### Task objective
Please repeat each line below exactly, with no images in the copy.

::::

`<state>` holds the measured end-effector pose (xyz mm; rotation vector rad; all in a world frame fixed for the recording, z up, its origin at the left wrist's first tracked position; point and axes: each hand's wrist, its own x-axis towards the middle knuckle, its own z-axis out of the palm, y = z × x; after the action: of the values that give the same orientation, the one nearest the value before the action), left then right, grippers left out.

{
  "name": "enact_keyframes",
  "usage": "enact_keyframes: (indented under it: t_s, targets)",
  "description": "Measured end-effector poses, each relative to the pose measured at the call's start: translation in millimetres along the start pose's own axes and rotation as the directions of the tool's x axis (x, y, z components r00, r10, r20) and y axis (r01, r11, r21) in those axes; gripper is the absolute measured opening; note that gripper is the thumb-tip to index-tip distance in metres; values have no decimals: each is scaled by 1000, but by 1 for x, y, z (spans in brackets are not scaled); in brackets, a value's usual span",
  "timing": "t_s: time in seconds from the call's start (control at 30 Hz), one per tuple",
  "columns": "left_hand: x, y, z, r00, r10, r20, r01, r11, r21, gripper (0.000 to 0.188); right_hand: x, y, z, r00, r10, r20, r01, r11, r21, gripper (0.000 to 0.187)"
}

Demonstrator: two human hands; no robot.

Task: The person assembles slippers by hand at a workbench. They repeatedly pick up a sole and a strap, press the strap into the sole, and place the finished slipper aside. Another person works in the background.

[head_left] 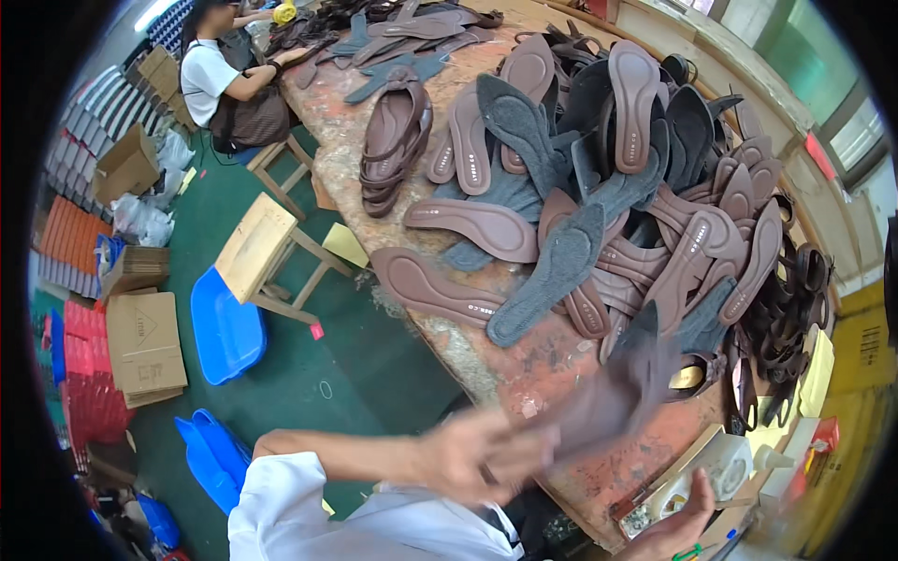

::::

### Answer to the problem
`<state>` holds the measured end-effector pose (xyz mm; rotation vector rad; all in a world frame fixed for the recording, z up, its origin at the left wrist's first tracked position; point and axes: each hand's wrist, its own x-axis towards the middle knuckle, its own z-axis out of the palm, y = z × x; after the action: of the values that give the same orientation, the one nearest the value before the action), left then right, grippers left out.

{
  "name": "enact_keyframes",
  "usage": "enact_keyframes: (indented under it: t_s, targets)",
  "description": "Measured end-effector poses, each relative to the pose measured at the call's start: translation in millimetres along the start pose's own axes and rotation as the directions of the tool's x axis (x, y, z components r00, r10, r20) and y axis (r01, r11, r21) in those axes; gripper is the absolute measured opening; note that gripper is the thumb-tip to index-tip distance in metres; values have no decimals: each is scaled by 1000, but by 1 for x, y, z (spans in brackets are not scaled); in brackets, a value's usual span",
  "timing": "t_s: time in seconds from the call's start (control at 30 Hz), one per tuple",
  "columns": "left_hand: x, y, z, r00, r10, r20, r01, r11, r21, gripper (0.000 to 0.188); right_hand: x, y, z, r00, r10, r20, r01, r11, r21, gripper (0.000 to 0.187)"
}

Demonstrator: two human hands; no robot.

Task: The person assembles slippers by hand at a workbench. They repeatedly pick up a sole and a strap, press the strap into the sole, and place the finished slipper aside. Another person works in the background.

[head_left] 

That completes the response to the exercise.